(Recorded data)
------

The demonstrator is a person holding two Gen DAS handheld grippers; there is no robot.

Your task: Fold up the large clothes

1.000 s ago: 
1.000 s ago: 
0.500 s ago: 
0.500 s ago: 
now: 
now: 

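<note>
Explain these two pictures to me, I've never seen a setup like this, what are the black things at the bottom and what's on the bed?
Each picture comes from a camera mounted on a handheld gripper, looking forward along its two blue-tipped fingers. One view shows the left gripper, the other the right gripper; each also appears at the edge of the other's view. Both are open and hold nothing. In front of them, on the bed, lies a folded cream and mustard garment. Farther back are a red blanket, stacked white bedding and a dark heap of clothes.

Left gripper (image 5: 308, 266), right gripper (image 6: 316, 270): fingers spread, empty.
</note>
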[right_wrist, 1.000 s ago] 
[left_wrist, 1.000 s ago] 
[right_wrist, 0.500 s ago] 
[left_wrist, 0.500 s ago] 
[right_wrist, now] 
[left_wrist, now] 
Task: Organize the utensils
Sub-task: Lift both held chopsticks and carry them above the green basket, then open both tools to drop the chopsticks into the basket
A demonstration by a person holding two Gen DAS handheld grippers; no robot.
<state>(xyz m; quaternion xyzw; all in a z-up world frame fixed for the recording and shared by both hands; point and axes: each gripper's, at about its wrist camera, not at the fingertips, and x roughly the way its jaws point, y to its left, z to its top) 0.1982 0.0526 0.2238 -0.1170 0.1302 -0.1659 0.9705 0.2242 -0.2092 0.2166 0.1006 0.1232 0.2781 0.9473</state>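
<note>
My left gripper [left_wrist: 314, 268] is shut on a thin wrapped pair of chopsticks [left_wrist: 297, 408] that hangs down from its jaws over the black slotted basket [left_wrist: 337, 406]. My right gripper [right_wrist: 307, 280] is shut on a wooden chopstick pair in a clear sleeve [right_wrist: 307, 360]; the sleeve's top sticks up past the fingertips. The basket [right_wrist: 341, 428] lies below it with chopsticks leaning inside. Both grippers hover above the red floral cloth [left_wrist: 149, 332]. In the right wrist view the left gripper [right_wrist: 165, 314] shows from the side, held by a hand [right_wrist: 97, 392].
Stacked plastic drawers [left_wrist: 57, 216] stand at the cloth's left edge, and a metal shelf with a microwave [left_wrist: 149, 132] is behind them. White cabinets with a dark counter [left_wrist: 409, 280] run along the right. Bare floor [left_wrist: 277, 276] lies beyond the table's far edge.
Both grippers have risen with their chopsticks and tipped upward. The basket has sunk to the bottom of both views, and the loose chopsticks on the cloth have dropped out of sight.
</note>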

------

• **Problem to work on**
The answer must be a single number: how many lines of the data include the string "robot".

• **Finished exercise**
2